Cormac Conners, U.S. equities strategist at Goldman, stated in a note dated March 21 that “a surge in share buybacks and continued growth in cash mergers and acquisitions (M&A) will be the primary drivers of corporate equity demand.”

The Wall Street bank stated earlier this month that it anticipates new tab share repurchases by S&P 500 firms (.SPX) to rise 13% to $925 billion this year and surpass $1 trillion the next year.
The issuing of equity this year will somewhat offset the purchases, Goldman warned.

It anticipated that mutual funds and pension funds would sell $300 billion and $325 billion of equities, respectively, on a net basis, to provide a substantially larger counterbalance.

Pension funds would shift capital to lower-risk assets like bonds, while investors will flee actively managed mutual funds and toward passive index funds and exchange-traded funds (ETFs), according to Conners.

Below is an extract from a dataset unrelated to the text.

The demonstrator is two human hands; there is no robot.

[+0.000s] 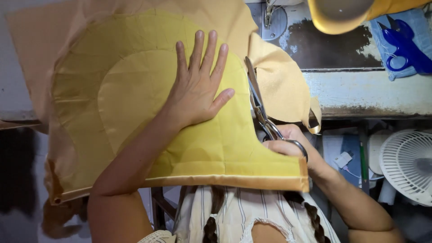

Furthermore, the brokerage predicted that international investors will sell $50 billion worth of US stocks this year due to the November presidential elections, which is a sharp contrast to last year when they purchased stocks valued at $179 billion.

“The United States is the world’s safe sanctuary… Nonetheless, Conners noted that there’s a good chance that internal unrest would increase in tandem with this year’s presidential race.

In addition to corporations, U.S. individuals will also be net buyers of domestic stocks this year, worth $100 billion, the brokerage said. This is a change from net sellers in 2023.

Conners noted that although families have sufficient funds due to their record $3.8 trillion in money market assets, they should be cautious as the temptation of borrowing and high equity allocations may continue to operate as deterrents.